Open strarsis opened 3 months ago

strarsis commented 3 months ago

The current ffmpeg build (from this repository) runs with 30fps on a relatively low-powered ARM Linux system, but with ultrafast preset. Any preset below ultrafast results in much lower fps. How can I find out whether the ffmpeg build indeed uses the arm processor hardware acceleration and NEON for H.264 re-encoding?

Edit: Under /proc/cpuinfo asimd is listed, which should be the same as neon, just the older name for it.

ffmpeg -buildconf does not list --enable-neon flag.

BtbN commented 3 months ago

You'd have to check with x264 folks what kind of acceleration it has for your arch. 30 fps sounds pretty good for software encoding on a potato-class device. There is no point in explicitly passing enable for that, stuff like that is enabled by default.

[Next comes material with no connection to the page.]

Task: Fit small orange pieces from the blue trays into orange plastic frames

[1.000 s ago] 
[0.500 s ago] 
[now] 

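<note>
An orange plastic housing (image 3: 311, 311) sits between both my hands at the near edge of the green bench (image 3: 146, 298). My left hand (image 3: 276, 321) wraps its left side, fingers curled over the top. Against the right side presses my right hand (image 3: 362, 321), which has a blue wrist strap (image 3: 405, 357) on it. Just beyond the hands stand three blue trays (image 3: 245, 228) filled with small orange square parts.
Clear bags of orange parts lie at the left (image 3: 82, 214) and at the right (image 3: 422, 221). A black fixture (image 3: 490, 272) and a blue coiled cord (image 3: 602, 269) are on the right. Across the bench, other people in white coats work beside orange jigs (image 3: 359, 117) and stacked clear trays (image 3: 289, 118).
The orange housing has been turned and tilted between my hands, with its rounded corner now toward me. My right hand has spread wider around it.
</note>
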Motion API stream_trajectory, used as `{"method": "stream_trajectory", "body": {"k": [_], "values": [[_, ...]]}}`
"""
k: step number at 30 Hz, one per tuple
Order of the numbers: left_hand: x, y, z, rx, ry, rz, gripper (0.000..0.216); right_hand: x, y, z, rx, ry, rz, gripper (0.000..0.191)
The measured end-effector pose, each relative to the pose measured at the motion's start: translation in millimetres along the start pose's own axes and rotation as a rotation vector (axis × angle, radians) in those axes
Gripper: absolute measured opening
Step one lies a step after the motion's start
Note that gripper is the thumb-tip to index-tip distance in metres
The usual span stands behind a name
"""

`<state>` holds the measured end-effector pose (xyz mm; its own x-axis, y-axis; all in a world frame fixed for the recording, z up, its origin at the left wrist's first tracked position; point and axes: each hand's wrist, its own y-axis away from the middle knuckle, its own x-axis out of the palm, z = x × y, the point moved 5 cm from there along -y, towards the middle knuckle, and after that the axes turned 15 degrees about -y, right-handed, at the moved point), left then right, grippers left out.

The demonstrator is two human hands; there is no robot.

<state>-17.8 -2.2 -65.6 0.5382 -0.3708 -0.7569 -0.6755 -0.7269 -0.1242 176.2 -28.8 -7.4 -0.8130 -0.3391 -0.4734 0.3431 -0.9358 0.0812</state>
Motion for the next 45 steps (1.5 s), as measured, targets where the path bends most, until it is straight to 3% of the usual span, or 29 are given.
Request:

strarsis commented 3 months ago

@BtbN: Well, before you posted the comment, I manually built ffmpeg on that system, with NEON support explicitly enabled, and indeed, the performance was the same (30fps with ultrafast, 3 to 4 fps with superfast, one step below) as with this ffmpeg build.

My expectations with using ARM/NEON had been a bit higher. In fact, I have really hoped that even a 2-core ARM CPU with NEON extensions allows the realtime re-encoding of a 2K H.264 stream (its flaky data necessitating a re-encode). I think I avoided this workaround now by updating the firmware of the stream source and some changes to the protocol and video-copy settings used.

BtbN commented 3 months ago

Not sure what specific device you got there, but even the latest Raspberry Pis will struggle with any kind of advanced software encoding. Those CPUs are incredibly low power and thus pretty dang slow.

strarsis commented 3 months ago

In this case it is an Amazon EC2 t4g.nano instance (Graviton ARM CPU): https://aws.amazon.com/blogs/opensource/optimized-video-encoding-with-ffmpeg-on-aws-graviton-processors/ The graphs and such look great (notably under the section Live stream encoding), but now I think that nano is a little too small of an SKU for this – or I missed something crucial.